C'est par la porte de la face du nord qu'on entre dans l'intérieur de la Pyramide, dans le sanctuaire de cette merveille du monde. L'entrée d'abord est très étroite et très basse, mais ensuite elle s'élargit. Au bout d'une allée, on voit un puits, dont on n'a jamais vérifié la profondeur. Un autre passage conduit à diverses chambres, et dans la plus grande il y a un cercueil de pierre dont on a ôté le couvercle, ayant essayé plusieurs fois de démolir le sarcophage ; mais heureusement la dureté de la pierre résista à. la violence des barbares. Les Arabes prétendent que lorsqu'on ouvrit le cercueil, on y trouva le corps d'un homme avec son épée et quelques ornements en or ; mais ces traditions sont trop vagues pour en tirer aucune instruction positive. Il semble que le seul fait certain est que là-dedans reposait le corps du Prince à la mémoire duquel on éleva cet étonnant édifice.
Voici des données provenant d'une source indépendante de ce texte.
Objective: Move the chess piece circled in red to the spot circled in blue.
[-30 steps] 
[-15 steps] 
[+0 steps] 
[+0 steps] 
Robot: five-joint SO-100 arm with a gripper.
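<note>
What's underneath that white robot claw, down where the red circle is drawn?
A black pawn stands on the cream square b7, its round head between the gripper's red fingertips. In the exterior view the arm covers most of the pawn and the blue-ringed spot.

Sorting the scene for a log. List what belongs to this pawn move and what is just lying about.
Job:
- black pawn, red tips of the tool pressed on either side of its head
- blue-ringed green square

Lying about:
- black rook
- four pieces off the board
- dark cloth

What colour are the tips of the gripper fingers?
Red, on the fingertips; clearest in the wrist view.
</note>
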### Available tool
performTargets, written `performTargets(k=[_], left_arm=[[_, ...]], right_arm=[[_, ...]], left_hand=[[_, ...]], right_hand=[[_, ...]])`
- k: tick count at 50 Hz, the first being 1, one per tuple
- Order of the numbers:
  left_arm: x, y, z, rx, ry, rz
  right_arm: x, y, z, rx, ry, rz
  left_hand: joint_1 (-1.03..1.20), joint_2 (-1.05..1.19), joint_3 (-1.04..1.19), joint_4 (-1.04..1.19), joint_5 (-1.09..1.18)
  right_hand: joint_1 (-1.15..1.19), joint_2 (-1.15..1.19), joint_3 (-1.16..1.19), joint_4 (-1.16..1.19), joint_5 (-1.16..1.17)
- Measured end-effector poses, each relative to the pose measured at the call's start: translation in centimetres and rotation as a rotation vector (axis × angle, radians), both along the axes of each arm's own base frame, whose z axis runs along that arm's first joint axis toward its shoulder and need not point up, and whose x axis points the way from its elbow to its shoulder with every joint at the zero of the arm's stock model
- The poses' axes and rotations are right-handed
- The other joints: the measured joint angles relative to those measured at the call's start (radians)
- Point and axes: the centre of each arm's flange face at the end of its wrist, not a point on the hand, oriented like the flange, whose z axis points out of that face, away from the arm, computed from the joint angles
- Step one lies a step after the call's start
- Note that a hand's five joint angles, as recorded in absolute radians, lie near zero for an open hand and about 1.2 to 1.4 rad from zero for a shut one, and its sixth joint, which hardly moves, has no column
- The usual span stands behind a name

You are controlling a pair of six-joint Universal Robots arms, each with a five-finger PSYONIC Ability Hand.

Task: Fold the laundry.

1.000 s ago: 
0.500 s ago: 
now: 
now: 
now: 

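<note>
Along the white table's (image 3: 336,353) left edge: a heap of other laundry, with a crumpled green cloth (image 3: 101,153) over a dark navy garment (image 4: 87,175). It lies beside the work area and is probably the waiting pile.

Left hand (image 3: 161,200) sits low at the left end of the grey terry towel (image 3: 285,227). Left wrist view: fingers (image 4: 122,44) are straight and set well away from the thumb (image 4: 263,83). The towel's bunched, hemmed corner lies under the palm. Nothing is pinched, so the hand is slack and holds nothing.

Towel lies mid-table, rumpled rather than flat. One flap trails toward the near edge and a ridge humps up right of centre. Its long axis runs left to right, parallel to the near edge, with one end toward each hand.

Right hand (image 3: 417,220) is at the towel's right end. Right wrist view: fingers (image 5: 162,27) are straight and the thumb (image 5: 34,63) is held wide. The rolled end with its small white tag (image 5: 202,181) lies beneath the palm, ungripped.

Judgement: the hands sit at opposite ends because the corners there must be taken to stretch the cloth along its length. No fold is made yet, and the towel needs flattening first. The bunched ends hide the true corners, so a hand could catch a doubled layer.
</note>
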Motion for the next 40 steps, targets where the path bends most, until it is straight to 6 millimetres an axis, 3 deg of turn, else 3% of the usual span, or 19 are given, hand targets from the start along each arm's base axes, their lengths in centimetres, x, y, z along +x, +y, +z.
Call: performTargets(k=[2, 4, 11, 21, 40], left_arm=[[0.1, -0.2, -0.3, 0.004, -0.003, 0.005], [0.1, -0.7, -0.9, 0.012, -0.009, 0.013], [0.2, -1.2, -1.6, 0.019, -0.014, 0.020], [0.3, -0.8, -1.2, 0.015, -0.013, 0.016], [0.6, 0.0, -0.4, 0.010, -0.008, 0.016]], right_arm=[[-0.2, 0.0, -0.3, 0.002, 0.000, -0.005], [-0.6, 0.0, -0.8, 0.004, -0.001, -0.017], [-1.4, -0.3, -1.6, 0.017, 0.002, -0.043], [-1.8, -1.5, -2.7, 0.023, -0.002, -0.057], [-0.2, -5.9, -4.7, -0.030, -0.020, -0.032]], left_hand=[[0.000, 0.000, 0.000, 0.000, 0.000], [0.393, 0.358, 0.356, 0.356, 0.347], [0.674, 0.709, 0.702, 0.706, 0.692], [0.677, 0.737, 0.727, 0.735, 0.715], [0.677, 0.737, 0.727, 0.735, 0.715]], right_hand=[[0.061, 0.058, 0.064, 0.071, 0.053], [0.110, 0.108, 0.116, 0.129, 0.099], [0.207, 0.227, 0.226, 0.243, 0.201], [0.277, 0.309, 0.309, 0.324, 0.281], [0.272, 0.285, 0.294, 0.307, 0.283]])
Il y a deux autres grandes Pyramides, et Morad Bey essaya d'en ouvrir une ; plusieurs pierres furent retirées, mais le travail et la fatigue étaient si pénibles que l'avarice fut forcée d'abandonner l'entreprise ;(...).. On voit les ruines d'environ treize Pyramides plus petites, de nombreuses catacombes dans les rochers ; et dans plusieurs les couleurs du bas-relief sur les murs se sont parfaitement conservées. D'après ces circonstances, des pyramides semblables à Sacarah, et de la plaine des momies, il ne peut exister aucun doute que ces masses énormes n'eussent été destinées à renfermer les corps, et à perpétuer la renommée des Princes, qui se flattaient par de pareils monuments [de] rendre leurs noms éternels, mais dont les cendres sont dispersées comme celles de leurs esclaves, et dont l'histoire n'a même pas conservé le nom. Leçon terrible pour les ambitieux, et consolante pour ceux qui se sentent humiliés !
À trente toises sur la droite de la Grande Pyramide, du côté d'orient, et en face du Caire, on voit le fameux Sphinx. Cette figure monstrueuse est taillée dans le roc, et les Français ont découvert plus de sa forme qu'on n'en avait vu depuis des siècles : ses traits sont ceux d'une femme de Nubie, mais ils ont tous été mutilés par des barbares fanatiques ; on ne voit pas ses pieds ; elle n'a point de sein ; et il paraît que le roc n'a été taillé que pour désigner le dos d'un lion, afin de représenter, dit-on, que le Nil augmente lors du passage du Lion dans la Vierge. Sa hauteur est de vingt-six pieds ; la circonférence de la tête, de douze ; la longueur de son dos n'a pas été vérifiée avec exactitude, mais d'après ce que l'on en voit, elle peut être de soixante pieds ; la partie supérieure de la tête étant creuse fortifie la supposition que les prêtres, s'y tenant cachés, rendaient ces oracles que la misérable populace croyait provenir directement de Dieu. D'autres ont conjecturé qu'il existait une communication souterraine entre le Sphinx et les pyramides ; mais cette idée est erronée, puisque le cou est solide. Il est certain que le Sphinx a été taillé dans le roc sur lequel il semble maintenant s'appuyer. Le savant Bryant a donc été très exact dans son hypothèse touchant son origine.”

(1) Plusieurs grands canaux, qui séparaient Memphis des Pyramides de Sacarah, fournirent aux Grecs l'idée de leurs rivières de l'Enfer, Acheron, Cocytus et Lethé ; mais il fallait l'imagination d'un Savary pour placer les Champs-Elysées dans cette contrée, à cause de la beauté du coup d'œil.